**TRY IT:** A copy is needed of each line in the records that has the word "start".
** DATASET RECORDS follows **
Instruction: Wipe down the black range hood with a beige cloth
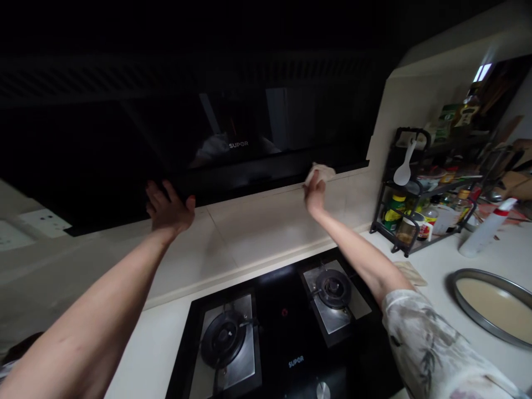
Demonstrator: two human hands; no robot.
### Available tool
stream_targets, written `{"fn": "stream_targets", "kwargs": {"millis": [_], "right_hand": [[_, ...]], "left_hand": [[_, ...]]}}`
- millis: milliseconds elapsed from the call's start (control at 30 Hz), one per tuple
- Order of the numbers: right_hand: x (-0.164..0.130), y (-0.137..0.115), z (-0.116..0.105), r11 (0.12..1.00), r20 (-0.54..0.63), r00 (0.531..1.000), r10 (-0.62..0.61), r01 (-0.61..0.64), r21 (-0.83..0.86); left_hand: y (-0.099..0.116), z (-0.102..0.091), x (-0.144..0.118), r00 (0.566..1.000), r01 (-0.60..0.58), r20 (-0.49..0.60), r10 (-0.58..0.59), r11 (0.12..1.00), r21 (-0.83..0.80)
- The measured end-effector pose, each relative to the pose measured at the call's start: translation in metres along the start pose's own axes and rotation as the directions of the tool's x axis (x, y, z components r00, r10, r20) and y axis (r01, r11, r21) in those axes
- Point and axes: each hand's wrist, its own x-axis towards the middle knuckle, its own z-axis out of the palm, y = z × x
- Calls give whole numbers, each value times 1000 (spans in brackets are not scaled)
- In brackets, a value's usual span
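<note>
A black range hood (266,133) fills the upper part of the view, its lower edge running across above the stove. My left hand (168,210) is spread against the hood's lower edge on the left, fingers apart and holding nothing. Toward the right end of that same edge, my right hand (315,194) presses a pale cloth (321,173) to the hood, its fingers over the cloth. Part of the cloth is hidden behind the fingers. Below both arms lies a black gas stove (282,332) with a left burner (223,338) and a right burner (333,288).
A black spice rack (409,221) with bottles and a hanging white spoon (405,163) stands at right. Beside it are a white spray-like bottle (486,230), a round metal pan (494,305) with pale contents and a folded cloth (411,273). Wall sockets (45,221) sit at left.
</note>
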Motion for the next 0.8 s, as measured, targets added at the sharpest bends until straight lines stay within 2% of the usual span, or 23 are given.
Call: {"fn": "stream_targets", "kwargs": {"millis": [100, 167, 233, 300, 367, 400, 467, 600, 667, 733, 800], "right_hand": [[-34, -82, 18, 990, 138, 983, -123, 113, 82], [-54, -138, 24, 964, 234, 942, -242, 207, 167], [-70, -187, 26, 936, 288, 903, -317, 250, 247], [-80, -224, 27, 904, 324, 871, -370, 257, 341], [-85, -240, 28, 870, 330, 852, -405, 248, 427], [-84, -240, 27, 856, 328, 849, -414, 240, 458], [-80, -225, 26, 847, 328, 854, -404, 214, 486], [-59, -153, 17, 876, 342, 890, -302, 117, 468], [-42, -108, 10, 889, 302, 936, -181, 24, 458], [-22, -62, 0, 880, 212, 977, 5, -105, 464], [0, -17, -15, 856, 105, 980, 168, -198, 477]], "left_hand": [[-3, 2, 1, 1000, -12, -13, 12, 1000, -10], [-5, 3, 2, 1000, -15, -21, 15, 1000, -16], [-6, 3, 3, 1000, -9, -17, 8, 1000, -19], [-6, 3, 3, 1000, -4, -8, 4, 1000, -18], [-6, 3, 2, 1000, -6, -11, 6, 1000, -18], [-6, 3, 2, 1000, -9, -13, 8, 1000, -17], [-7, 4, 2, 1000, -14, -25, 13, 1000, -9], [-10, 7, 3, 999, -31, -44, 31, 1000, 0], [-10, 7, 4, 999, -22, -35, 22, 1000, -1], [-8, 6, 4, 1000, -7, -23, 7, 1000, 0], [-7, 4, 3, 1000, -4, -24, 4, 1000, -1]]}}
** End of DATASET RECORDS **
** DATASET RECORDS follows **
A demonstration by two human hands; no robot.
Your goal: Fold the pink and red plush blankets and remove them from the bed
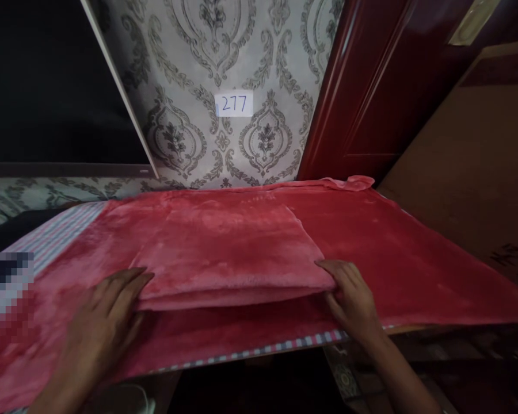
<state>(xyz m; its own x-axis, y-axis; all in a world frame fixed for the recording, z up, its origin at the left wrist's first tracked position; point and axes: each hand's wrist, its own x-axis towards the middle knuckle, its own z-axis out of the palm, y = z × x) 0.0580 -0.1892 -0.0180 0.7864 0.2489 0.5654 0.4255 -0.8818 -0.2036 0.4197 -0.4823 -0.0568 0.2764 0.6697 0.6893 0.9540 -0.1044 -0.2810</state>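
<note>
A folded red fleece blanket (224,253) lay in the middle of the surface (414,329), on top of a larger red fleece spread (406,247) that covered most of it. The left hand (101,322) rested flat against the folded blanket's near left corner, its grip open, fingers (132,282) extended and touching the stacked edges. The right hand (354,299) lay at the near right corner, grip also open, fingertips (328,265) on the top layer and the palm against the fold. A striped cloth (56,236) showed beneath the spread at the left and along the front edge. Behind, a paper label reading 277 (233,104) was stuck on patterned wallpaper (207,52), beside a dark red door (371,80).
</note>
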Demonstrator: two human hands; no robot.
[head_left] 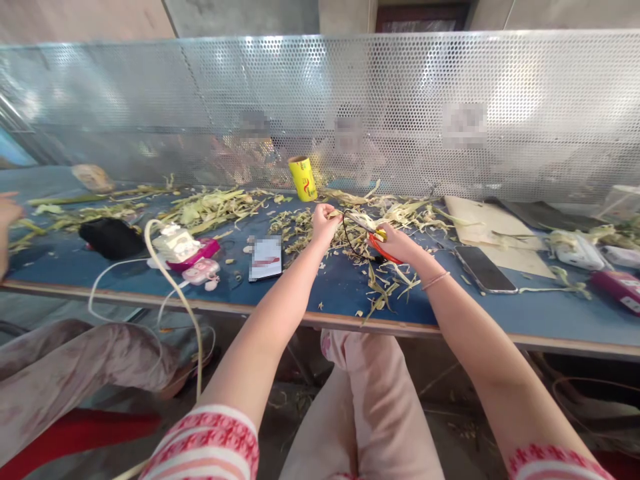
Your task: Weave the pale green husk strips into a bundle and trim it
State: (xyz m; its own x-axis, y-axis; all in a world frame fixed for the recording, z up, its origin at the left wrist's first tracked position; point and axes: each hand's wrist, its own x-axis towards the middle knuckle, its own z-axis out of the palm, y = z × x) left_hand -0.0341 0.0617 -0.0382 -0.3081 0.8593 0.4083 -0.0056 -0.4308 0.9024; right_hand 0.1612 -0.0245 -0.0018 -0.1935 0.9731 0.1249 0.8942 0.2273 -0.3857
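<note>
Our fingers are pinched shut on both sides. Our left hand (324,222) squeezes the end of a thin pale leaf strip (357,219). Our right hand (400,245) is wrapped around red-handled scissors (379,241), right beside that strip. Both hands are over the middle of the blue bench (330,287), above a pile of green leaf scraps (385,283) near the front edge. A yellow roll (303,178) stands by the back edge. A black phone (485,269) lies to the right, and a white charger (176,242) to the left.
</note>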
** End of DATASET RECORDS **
**RESPONSE:**
- millis: milliseconds elapsed from the call's start (control at 30 Hz), one per tuple
- The measured end-effector pose, each relative to the pose measured at the call's start: translation in metres along the start pose's own axes and rotation as the directions of the tool's x axis (x, y, z components r00, r10, r20) and y axis (r01, r11, r21) in those axes

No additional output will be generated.